> **PROMPT**: Only lines holding the string "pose" are wanted; copy each one from the material.

> **DATA PROVIDED**:
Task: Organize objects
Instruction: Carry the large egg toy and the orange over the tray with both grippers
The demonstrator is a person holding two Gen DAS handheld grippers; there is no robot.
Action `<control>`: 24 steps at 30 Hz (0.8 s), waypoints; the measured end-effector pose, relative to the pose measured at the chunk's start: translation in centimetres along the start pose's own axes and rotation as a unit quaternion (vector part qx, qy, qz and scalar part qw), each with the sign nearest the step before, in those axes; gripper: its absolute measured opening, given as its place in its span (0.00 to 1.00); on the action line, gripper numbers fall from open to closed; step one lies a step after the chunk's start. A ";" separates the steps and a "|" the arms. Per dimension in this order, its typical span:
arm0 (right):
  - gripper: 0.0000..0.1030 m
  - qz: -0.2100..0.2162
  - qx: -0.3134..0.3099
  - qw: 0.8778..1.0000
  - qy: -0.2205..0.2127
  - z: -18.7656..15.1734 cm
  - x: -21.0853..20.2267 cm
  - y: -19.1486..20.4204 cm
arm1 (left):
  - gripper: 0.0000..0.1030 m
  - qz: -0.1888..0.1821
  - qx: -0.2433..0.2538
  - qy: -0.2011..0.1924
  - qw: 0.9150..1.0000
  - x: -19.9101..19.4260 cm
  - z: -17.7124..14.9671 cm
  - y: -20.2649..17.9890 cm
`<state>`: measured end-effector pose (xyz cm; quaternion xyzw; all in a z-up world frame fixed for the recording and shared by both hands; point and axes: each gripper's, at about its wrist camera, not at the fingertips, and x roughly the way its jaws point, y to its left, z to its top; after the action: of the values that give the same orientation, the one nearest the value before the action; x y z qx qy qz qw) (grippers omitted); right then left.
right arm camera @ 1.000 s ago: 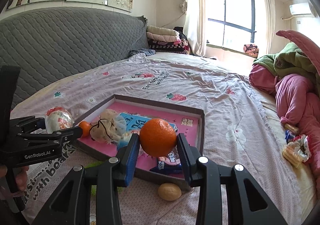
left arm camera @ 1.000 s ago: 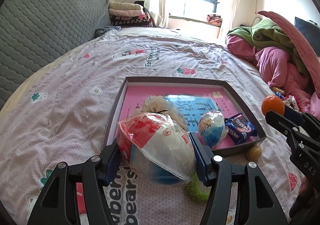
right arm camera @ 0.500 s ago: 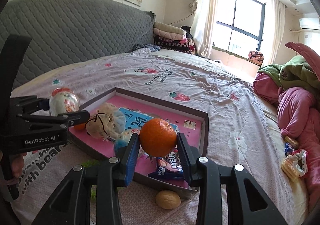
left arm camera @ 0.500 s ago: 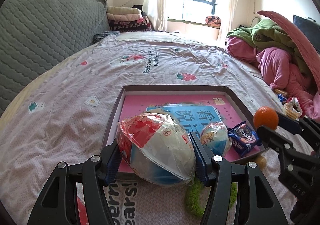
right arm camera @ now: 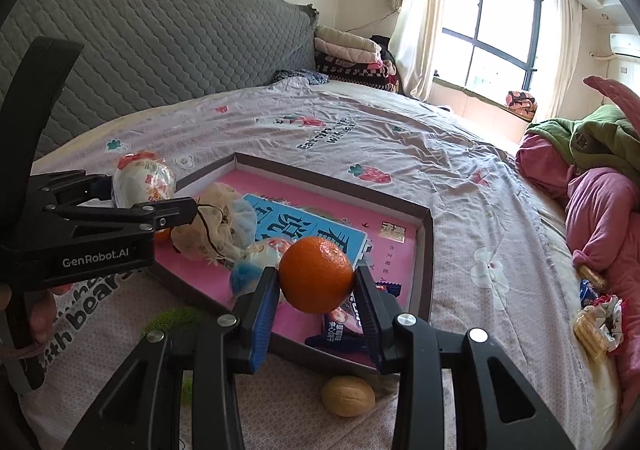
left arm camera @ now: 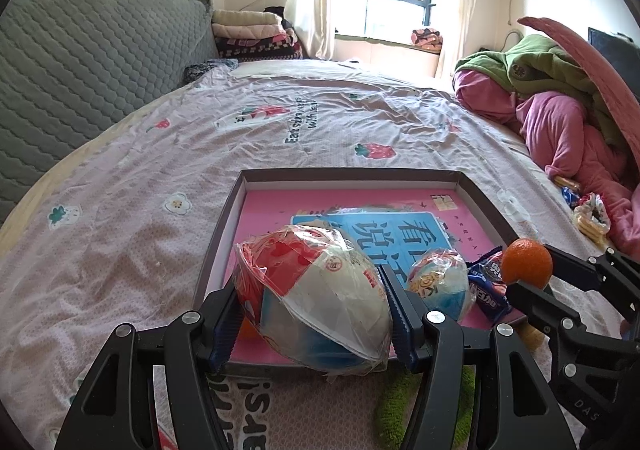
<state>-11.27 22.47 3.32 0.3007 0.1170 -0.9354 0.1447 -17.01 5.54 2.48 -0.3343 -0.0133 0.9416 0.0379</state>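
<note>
left wrist view: left gripper (left arm camera: 310, 314) clamped on wrapped egg (left arm camera: 312, 298) over tray (left arm camera: 216, 246) near-left corner; right gripper (right arm camera: 316, 286) clamped on orange (right arm camera: 316, 274) above tray near edge

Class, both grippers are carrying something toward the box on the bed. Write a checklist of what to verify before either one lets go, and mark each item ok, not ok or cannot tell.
1. Left gripper grips the wrapped egg-shaped toy on both sides: ok.
2. Right gripper holds the orange squarely between its pads: ok.
3. Wrapped toy is over the box floor: cannot tell; it hangs at the near rim.
4. Orange is above the box: ok in the right wrist view.
5. Free pink floor remains inside the box: ok, toward the far wall.
6. Walnut still lies outside the box on the bedspread: not ok.
</note>
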 end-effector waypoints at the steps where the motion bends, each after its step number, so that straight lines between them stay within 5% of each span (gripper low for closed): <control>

> **FINISHED EXERCISE**:
Action `<control>`: 24 steps at 30 Hz (0.8 s), waypoints; the measured end-effector pose, relative to the pose measured at the chunk's start: translation in centimetres along the start pose's own axes and rotation as a unit quaternion (vector part qx, qy, qz and scalar part qw), each with the sign nearest the step before, in those axes; gripper: its absolute measured opening, given as its place in its span (0.00 to 1.00); on the action line, gripper numbers fall from open to closed; step one lies a step after the chunk's start. A ";" separates the steps and a "|" the arms. Per dimension in this order, its typical span:
`<state>`: measured end-effector pose (xyz cm; quaternion xyzw; all in a z-up world frame fixed for the recording and shared by both hands; point and axes: each gripper's, at about its wrist camera, not at the fingertips, and x roughly the way its jaws point, y to its left, z to its top; after the action: of the values that give the same orientation, the one nearest the value before the action; x y z qx qy qz qw) (grippers omitted); right then left.

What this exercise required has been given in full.